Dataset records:
----------------------------------------

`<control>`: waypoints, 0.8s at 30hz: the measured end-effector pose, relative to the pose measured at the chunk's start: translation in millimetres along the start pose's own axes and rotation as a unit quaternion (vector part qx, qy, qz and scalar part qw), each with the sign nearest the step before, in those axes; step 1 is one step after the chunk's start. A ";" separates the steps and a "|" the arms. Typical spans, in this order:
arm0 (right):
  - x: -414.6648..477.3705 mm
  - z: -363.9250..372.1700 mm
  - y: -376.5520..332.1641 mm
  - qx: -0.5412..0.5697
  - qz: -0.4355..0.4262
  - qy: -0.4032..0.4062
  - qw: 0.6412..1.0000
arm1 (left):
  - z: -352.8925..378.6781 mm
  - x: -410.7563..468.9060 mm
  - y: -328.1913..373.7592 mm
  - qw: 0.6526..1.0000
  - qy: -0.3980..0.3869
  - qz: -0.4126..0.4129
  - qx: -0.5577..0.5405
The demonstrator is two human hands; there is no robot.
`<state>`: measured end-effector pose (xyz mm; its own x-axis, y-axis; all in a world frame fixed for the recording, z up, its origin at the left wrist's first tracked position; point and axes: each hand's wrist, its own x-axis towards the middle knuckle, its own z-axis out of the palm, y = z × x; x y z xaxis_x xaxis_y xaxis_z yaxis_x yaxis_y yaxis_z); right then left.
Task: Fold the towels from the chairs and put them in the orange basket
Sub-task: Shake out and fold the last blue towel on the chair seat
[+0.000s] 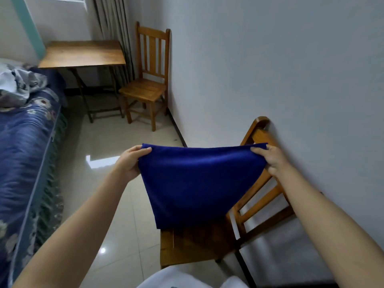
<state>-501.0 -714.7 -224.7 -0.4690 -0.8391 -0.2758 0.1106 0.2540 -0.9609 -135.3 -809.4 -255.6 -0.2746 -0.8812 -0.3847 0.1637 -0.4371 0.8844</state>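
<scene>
Both upper corners of the blue towel (197, 183) are held up in the air over the near chair (187, 246). The left hand (131, 161) pinches the left corner and the right hand (270, 161) pinches the right one, so each grip is clamped on the cloth. The towel hangs down to the seat; whether it touches the seat, I cannot tell. The far chair (149, 88) stands by the wall beside a wooden worktop (83, 53). A bed (25, 142) lies at the left.

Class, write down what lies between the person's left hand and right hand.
In the head view, the blue towel spans that stretch: the left hand pinches one top corner, the right hand the other.
</scene>
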 end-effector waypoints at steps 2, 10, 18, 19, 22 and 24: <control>1.2 -5.0 34.7 -0.044 0.047 0.014 0.998 | -5.0 2.2 -32.2 0.999 0.012 -0.044 -0.007; -15.7 -1.1 149.2 -0.206 0.174 0.057 0.961 | -32.9 -1.4 -152.7 0.976 0.070 -0.204 0.007; 3.8 14.6 217.5 -0.218 0.233 0.086 0.944 | -42.3 17.7 -214.1 0.948 0.194 -0.251 0.002; 8.4 17.2 221.2 -0.216 0.236 0.088 0.943 | -41.6 23.6 -216.2 0.948 0.200 -0.247 0.005; 28.9 21.2 235.1 -0.210 0.228 0.102 0.945 | -36.1 44.0 -219.1 0.949 0.212 -0.235 0.007; 46.0 23.3 244.4 -0.207 0.214 0.111 0.948 | -34.3 61.2 -223.8 0.948 0.222 -0.227 0.003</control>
<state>-475.2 -702.4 -472.8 -0.6362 -0.5061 -0.5824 0.0004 0.7546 -0.6562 -156.2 -771.7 -486.2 0.1107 -0.5925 -0.7979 0.1192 -0.7891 0.6025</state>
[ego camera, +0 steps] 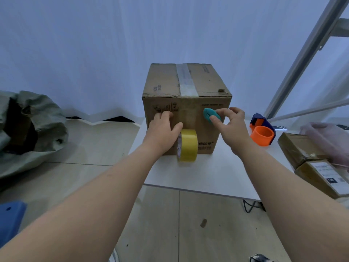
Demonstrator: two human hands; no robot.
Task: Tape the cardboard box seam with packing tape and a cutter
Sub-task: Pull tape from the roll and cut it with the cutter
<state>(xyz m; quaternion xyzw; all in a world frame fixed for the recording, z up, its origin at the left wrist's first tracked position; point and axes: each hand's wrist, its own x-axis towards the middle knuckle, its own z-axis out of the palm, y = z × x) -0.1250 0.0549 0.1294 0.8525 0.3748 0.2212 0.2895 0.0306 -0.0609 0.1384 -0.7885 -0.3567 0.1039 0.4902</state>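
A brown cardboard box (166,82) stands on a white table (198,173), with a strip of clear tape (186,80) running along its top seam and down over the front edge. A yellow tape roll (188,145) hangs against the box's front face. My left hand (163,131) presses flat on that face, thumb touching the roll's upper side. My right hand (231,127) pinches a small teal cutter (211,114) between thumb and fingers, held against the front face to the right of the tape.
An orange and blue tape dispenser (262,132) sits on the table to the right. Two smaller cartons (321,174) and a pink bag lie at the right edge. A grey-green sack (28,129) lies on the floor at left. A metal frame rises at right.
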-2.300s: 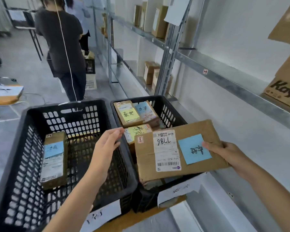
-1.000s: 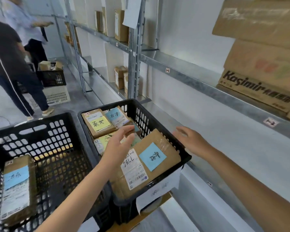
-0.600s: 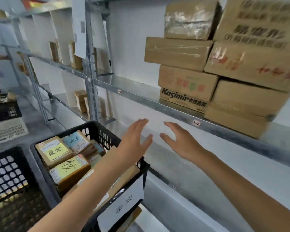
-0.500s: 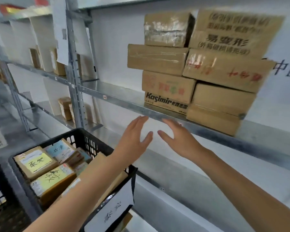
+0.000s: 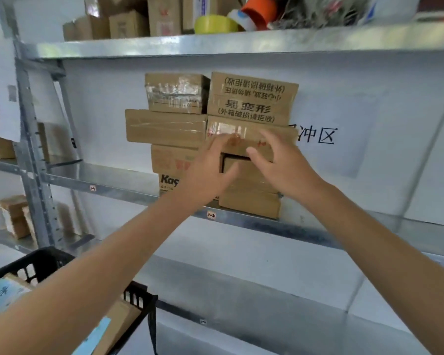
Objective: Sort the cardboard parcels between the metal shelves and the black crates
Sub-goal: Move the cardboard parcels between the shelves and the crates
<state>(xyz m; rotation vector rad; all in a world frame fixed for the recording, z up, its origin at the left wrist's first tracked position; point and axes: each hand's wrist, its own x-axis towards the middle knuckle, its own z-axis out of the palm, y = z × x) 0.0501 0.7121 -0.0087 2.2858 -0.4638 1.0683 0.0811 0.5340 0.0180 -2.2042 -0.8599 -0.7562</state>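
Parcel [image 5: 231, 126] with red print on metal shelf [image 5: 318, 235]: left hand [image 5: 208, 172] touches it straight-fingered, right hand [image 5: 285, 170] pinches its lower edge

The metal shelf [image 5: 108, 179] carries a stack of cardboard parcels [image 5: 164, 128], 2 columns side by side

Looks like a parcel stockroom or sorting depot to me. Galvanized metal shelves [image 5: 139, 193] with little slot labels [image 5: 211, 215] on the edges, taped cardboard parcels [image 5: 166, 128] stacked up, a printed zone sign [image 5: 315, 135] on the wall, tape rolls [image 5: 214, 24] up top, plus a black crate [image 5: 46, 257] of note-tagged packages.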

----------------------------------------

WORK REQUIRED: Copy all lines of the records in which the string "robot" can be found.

EXPECTED ANSWER:
The demonstrator is two human hands; there is no robot.
Demonstrator: two human hands; no robot.

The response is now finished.